In Tennessee, unjust enrichment is applied in the absence of a contract. Whitehaven Cmty. Baptist Church v. Holloway, 973 S.W.2d 592, 596 (Tenn. 1998). "Courts will impose a contractual obligation under an unjust enrichment theory when: (1) there is no contract between the parties or a contract has become unenforceable or invalid; and (2) the defendant will be unjustly enriched absent a quasi-contractual obligation." Id. Unjust enrichment applies when there is no contract, express or implied in fact, to prevent a party from keeping money that they justifiably should not keep. Wuliger v. Manufacturers Life Ins. Co., 567 F.3d 787, 799 (6th Cir. 2009). As pointed out by defendants, there are at least three valid and enforceable contracts in this case - the note, Deed of Trust, and the 2008 Loan Modification Agreement.

Assuming, arguendo, that plaintiffs could assert an unjust enrichment claim, it would also be time-barred. There is no specific statute of limitations under Tennessee law for unjust enrichment. Therefore, courts determine the appropriate statute of limitations according the gravamen of the complaint. Middle Tenn. Occupational and Environmental Med. Inc. v. First Health Group Corp., 2005 WL 3216282 at *4 (M.D.Tenn. 2005). As stated previously, plaintiffs assert a wrongful taking of their property - personal property in the form of mortgage payments that were paid and their real property in the form of losing their house in foreclosure. Therefore, the three-year statute of limitations found in Tenn. Code Ann. § 28-3-105 also applies to plaintiffs' unjust enrichment claim. For the reasons discussed in the previous section regarding plaintiffs' declaratory judgment action, the court finds plaintiffs' claim for unjust enrichment time-barred, and it will be dismissed.

C. Plaintiffs' Fair Debt Collection Practices Act Claim is Barred by the Statute of Limitations

The statute of limitations for bringing a claim alleging violation of the Fair Debt Collection Practices Act (FDCPA) is one year. "An action to enforce any liability created by this title may be brought... within one year from the date on which the violation occurs." 15 U.S.C. § 1692k(d). At the very latest, plaintiffs should have been placed on inquiry notice on March 12, 2009, when Wells Fargo informed them that it was initiating foreclosure proceedings. Plaintiffs were required to file their FDCPA claim on or before March 12, 2010. Their complaint filed June 25, 2012 is untimely. Therefore, the court finds plaintiffs' claim for violation of the FDCPA time-barred, and it will be dismissed.

D. Plaintiffs Have Not Shown a Need for Discovery Under Rule 56(d)

Federal Rule of Civil Procedure 56(d) requires that the party "indicate to the district court its need for discovery, what material facts it hopes to uncover, and why it has not previously discovered the information." Plaintiffs do not appear to contest that the appropriate statute of limitations for their declaratory judgment and unjust enrichment claims is three years, or that the statute of limitations for the FDCPA claim is one year.

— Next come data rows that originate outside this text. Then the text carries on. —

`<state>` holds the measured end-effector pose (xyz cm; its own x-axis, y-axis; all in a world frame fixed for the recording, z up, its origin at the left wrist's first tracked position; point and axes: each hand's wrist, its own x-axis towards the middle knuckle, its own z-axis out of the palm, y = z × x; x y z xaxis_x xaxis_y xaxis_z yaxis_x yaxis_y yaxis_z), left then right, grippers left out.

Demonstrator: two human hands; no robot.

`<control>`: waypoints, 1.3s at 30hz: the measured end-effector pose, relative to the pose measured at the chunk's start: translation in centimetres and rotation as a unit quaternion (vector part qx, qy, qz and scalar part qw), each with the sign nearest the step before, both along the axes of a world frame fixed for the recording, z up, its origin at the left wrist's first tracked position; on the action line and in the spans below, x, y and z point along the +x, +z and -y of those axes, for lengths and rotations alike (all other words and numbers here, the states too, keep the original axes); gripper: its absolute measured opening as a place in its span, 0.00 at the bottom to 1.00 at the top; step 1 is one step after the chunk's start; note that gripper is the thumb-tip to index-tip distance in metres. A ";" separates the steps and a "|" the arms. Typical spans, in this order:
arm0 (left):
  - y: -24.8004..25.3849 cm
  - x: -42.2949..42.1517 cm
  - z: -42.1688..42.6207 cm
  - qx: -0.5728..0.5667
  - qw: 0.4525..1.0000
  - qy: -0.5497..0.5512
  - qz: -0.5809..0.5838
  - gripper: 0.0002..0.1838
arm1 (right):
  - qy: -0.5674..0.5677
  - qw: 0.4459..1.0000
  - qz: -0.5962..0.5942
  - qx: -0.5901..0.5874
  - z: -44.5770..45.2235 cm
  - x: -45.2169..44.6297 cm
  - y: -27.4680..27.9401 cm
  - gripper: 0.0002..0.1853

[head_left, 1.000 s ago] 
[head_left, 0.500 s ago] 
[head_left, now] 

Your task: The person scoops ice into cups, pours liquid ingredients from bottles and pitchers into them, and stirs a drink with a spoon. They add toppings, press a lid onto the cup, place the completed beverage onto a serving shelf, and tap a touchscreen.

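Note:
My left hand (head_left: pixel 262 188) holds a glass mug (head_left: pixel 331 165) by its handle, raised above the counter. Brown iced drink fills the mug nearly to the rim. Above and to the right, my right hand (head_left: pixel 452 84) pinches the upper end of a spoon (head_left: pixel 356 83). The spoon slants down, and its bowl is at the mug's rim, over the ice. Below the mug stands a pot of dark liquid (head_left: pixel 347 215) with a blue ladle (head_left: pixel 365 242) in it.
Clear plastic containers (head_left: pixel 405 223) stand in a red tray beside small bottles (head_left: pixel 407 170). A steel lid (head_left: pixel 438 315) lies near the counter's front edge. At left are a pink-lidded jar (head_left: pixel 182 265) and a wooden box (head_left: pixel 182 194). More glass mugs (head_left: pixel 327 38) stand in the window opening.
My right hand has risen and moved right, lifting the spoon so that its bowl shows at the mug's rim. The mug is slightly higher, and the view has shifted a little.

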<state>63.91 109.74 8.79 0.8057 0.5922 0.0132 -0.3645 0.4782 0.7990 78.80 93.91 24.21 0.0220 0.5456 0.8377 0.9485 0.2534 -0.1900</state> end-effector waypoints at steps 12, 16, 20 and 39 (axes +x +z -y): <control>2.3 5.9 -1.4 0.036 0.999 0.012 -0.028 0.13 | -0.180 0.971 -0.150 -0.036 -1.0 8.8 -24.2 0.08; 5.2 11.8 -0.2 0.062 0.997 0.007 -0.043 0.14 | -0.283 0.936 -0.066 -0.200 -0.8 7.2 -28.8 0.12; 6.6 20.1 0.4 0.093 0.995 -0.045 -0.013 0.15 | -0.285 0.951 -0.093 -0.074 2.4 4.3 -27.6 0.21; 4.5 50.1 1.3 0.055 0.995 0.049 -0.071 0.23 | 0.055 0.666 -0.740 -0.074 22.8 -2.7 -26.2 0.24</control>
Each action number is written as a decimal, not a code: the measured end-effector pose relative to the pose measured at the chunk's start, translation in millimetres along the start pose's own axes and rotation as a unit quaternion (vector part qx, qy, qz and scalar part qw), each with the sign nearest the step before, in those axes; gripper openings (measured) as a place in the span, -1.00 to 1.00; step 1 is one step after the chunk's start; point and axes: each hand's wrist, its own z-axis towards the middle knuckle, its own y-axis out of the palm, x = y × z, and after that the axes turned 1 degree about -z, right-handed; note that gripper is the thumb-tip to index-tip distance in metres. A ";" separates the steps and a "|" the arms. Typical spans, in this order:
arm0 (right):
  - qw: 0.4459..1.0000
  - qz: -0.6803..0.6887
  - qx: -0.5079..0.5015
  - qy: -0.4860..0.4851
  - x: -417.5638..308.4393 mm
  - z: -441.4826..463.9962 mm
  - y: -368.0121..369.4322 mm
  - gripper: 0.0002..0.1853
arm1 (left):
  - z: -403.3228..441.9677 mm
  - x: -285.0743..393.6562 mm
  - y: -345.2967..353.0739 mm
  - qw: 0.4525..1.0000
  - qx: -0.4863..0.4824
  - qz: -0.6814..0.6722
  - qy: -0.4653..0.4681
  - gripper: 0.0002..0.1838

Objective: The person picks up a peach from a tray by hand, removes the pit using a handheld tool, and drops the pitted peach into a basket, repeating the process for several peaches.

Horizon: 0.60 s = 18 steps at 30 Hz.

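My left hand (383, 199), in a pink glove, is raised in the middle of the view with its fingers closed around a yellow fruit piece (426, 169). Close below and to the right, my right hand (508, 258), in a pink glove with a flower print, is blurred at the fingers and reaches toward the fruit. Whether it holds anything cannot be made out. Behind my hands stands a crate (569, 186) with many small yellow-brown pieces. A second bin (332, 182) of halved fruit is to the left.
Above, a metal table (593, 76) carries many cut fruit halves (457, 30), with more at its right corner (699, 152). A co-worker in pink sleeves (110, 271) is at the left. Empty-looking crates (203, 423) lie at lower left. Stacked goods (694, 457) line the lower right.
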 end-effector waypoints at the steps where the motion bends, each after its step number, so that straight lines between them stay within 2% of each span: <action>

The legal issues regarding the statute of limitations do not require additional factual development. The record before the court contains sufficient evidence from which the court can determine the appropriate statute of limitations and whether plaintiffs timely filed their complaint. Accordingly, plaintiffs' request for additional discovery is DENIED.

IV. Conclusion

For the foregoing reasons, the court finds that plaintiffs' claims for declaratory judgment, unjust enrichment, and violation of the Fair Debt Collection Practices Act are time-barred. Therefore, the court finds defendants are entitled to judgment as a matter of law on these claims. Accordingly, defendants' motion for summary judgment [R 27] is GRANTED, and plaintiffs' claims against defendants are DISMISSED.

In light of the court's ruling on defendants' summary judgment motion, defendants' motion for involuntary dismissal [R. 66] is DENIED AS MOOT.

Defendants' motion in limine [R. 56], as well as the motion to strike [R. 61], are DENIED AS MOOT.

U.S. Bank's claims for possession of the subject property, damages for unlawful detainer, interest, attorney's fees, and costs, remain for trial which is scheduled for January 20, 2015.